[Task to complete]
If a picture appears, leave it out, and reproduce exactly the lines from the start of the listing below through the one bearing "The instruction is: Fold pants".

[Source material]

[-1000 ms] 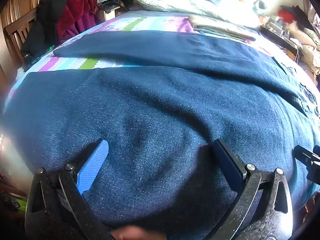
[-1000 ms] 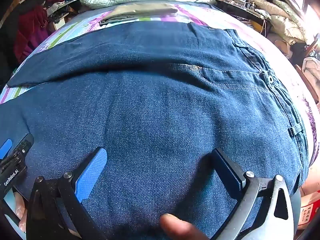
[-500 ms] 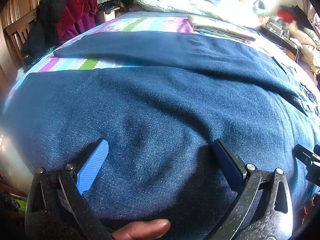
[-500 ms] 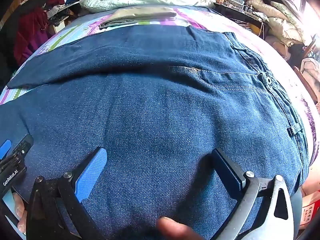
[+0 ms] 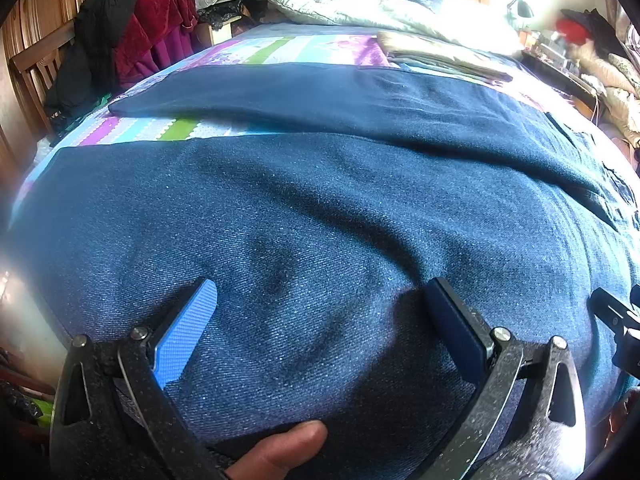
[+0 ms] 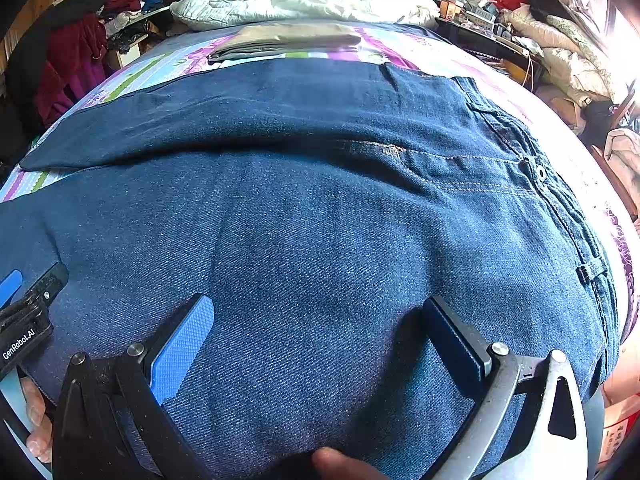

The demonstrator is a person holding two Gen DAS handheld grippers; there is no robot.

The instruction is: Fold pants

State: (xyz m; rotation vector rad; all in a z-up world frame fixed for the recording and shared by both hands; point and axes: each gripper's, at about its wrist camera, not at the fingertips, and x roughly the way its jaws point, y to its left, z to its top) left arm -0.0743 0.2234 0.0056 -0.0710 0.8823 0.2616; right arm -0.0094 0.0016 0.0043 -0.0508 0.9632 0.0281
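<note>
Dark blue jeans (image 5: pixel 320 208) (image 6: pixel 320 216) lie spread flat across the bed, legs to the left, waistband with button (image 6: pixel 541 173) to the right. My left gripper (image 5: pixel 320 300) is open, its fingers resting wide apart on the near leg's denim. My right gripper (image 6: pixel 318 316) is also open, sitting on the denim near the hip area. A fingertip (image 5: pixel 280 452) of the person shows at the near edge under the left gripper, and another fingertip (image 6: pixel 340 464) below the right one. The left gripper's tip (image 6: pixel 28 316) is seen at the right view's left edge.
The bed has a striped purple-green sheet (image 5: pixel 168 130). A folded beige garment (image 6: pixel 288 42) and white pillows (image 6: pixel 304 0) lie at the far end. Clothes hang on a wooden chair (image 5: pixel 120 40) at left; a cluttered table and piles (image 6: pixel 540 40) stand at right.
Both grippers have stayed nearly still on the jeans. The person's finger under the left gripper has pushed further into view along the near edge of the denim.
</note>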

[Exercise solution]
[-1000 ms] 
[-1000 ms] 
[-500 ms] 
[-500 ms] 
[+0 ms] 
[+0 ms] 

The demonstrator is a person holding two Gen DAS handheld grippers; there is no robot.

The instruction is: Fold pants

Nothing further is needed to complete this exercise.